§ **Your assignment**: Search the records for the string "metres" and copy every line where it turns up.
[Data supplied]
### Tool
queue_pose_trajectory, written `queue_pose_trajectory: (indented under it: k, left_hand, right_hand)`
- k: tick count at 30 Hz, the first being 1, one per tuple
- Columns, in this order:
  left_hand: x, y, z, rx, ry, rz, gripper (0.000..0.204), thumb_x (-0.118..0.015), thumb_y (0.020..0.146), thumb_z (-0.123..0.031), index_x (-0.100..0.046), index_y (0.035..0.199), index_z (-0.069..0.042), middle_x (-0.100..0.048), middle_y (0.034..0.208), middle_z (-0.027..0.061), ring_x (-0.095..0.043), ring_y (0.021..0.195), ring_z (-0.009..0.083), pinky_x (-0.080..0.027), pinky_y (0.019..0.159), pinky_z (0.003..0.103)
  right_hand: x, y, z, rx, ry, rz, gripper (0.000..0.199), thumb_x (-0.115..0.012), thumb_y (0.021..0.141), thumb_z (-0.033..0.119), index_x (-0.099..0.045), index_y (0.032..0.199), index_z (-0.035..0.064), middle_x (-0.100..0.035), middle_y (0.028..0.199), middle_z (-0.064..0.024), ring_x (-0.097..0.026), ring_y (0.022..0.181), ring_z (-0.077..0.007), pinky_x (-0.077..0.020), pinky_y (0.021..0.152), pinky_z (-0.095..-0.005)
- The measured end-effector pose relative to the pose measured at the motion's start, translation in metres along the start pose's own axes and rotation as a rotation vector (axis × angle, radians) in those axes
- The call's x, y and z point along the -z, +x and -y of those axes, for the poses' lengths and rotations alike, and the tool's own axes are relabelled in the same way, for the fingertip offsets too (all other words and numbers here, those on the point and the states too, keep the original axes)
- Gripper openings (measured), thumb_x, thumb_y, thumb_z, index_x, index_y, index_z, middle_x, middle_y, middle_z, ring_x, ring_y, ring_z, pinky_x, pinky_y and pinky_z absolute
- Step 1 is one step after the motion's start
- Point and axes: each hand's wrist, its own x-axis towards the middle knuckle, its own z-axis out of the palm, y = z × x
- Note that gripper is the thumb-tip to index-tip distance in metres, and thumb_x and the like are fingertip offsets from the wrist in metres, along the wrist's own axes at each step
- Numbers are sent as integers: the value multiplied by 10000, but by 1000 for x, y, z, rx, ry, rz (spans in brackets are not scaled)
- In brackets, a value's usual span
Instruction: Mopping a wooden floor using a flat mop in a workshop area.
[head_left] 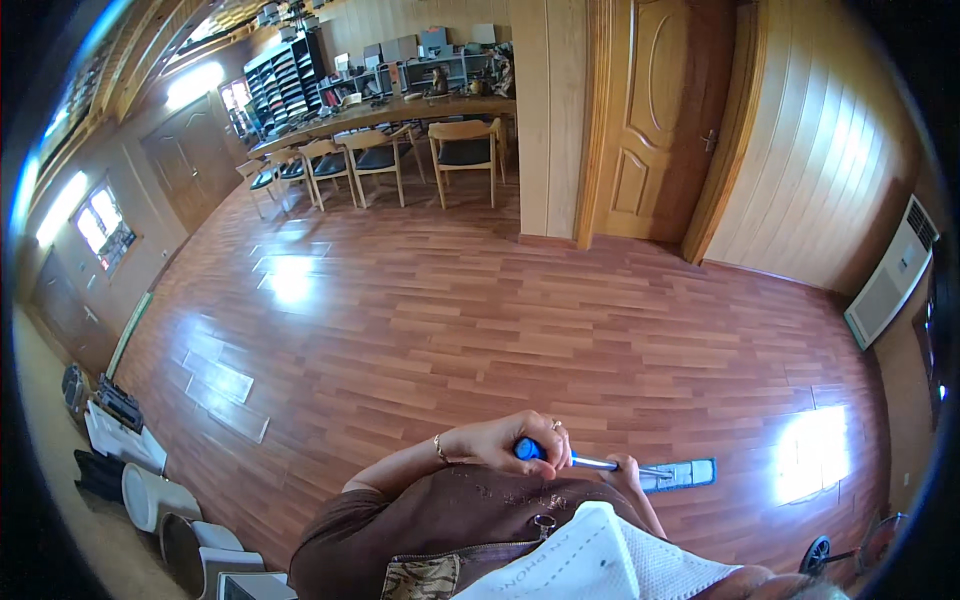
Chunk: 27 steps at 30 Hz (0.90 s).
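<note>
A flat mop with a blue-ended metal handle (598, 462) slants across in front of my chest. Around the blue grip at its top end, my left hand (545, 443) is closed, a bracelet on the wrist and a ring on a finger. Lower on the handle, my right hand (627, 470) is wrapped around the shaft, its fingers partly hidden. To the right of that hand, the rectangular grey-blue mop head (692, 473) lies flat on the wood-look floor (480, 330).
Wooden chairs (465, 150) with dark seats line a long table (400, 110) at the back. A brown door (660, 120) stands beyond, right of the middle. A white floor-standing air conditioner (893, 272) is at far right, a wheeled object (817, 553) lower right, and white bins (150, 497) lower left.
</note>
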Motion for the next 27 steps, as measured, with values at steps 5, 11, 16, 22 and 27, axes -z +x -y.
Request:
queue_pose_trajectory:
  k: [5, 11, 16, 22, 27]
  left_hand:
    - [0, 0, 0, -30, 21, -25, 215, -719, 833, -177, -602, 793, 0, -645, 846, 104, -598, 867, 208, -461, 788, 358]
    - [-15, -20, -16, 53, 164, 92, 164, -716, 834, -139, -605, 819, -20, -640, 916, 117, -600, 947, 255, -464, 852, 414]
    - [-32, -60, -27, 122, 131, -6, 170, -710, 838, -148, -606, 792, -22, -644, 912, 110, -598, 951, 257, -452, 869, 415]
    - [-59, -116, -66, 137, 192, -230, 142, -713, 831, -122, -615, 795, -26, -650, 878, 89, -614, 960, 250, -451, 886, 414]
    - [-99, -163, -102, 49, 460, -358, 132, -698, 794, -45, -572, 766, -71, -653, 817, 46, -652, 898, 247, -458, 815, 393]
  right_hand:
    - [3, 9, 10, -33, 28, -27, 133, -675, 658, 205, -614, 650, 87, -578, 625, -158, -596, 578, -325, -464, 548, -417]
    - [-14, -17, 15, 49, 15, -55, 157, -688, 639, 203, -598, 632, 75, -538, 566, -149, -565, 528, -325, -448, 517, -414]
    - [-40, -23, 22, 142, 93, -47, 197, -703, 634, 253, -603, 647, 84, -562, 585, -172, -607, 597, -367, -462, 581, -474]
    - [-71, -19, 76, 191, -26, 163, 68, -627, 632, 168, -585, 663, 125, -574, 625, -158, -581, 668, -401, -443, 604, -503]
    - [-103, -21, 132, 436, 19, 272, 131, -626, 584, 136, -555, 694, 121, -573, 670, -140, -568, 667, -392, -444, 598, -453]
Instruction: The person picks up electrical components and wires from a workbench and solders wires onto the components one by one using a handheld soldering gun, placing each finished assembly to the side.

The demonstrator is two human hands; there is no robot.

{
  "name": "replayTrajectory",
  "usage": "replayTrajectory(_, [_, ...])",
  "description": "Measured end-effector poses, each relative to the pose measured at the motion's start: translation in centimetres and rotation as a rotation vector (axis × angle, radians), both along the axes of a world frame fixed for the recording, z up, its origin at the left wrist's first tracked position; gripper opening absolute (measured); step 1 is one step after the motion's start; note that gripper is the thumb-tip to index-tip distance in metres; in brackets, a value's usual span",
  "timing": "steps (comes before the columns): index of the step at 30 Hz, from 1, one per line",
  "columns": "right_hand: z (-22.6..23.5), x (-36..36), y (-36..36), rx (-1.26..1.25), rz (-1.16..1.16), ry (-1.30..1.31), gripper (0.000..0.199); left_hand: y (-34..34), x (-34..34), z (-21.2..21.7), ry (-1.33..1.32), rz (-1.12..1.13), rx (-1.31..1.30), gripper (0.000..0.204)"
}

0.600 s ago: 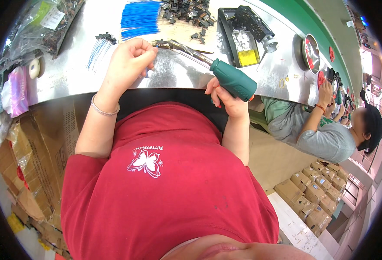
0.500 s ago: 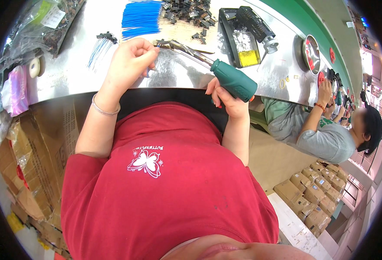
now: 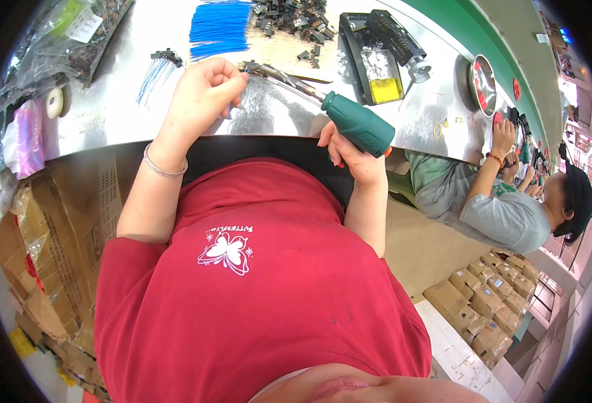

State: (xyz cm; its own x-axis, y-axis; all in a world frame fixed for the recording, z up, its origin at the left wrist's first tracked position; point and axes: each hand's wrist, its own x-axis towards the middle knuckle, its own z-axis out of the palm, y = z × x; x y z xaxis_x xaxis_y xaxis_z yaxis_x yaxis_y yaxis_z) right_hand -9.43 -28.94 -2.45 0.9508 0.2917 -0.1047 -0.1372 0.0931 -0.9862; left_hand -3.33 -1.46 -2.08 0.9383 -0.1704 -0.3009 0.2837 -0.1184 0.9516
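Gripping a green-handled screwdriver point(image 3: 355, 123) – right hand point(image 3: 349, 156) closed, left hand point(image 3: 203, 95) pinched shut on a small part – unclear.

Left forearm runs up from 7 o'clock toward 11 o'clock, bracelet at the wrist; left hand point(image 3: 205, 91) curled, fingertips pinched together pointing toward 2 o'clock. Right forearm rises near-vertical at 1 o'clock; right hand point(image 3: 349, 151) fisted, thumb up, wrist bent slightly toward 12 o'clock.
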Motion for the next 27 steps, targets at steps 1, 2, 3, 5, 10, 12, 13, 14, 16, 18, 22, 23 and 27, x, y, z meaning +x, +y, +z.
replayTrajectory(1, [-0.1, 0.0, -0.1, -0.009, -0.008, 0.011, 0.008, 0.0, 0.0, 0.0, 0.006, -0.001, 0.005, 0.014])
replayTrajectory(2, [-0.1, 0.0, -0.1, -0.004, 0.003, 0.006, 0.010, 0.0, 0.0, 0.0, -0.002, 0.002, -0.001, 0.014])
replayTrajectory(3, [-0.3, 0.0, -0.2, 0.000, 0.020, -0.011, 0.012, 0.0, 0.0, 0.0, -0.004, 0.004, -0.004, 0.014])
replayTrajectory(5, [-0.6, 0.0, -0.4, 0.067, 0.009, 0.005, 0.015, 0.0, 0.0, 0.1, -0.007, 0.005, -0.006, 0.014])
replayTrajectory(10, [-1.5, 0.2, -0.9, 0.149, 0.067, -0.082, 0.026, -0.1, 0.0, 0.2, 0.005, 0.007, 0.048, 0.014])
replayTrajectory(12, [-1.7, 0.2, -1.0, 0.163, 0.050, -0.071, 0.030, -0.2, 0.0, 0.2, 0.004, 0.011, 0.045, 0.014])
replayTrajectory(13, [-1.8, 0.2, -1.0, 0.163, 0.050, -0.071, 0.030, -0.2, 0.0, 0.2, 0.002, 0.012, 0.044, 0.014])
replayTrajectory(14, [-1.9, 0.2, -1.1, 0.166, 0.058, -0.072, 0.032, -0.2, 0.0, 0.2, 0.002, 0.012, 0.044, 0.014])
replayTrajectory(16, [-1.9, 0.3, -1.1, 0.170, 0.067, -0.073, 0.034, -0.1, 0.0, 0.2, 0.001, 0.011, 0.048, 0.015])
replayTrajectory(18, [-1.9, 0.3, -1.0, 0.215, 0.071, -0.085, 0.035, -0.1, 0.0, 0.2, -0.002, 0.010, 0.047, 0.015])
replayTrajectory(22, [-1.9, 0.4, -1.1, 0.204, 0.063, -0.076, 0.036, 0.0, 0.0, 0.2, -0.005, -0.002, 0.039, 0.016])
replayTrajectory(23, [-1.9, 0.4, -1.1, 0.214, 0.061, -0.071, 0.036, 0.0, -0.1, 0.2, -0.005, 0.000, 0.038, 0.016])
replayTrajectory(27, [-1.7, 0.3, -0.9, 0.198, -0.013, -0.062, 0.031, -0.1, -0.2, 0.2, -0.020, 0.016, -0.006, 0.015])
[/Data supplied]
§ **Exercise answer**:
- The measured end-effector pose relative to the pose measured at the motion's start, translation in metres along the start pose's own axes and rotation as a rotation vector (axis × angle, radians) in those axes
- Note that gripper is the thumb-tip to index-tip distance in metres, and thumb_x and the like are fingertip offsets from the wrist in metres, along the wrist's own axes at each step
  "description": "Measured end-effector poses, each relative to the pose measured at the motion's start: translation in centimetres and rotation as a rotation vector (axis × angle, radians), both along the axes of a world frame fixed for the recording, z up, its origin at the left wrist's first tracked position; gripper opening absolute (measured); step 1 is one step after the motion's start; note that gripper is the thumb-tip to index-tip distance in metres; in brackets, a value's usual span",

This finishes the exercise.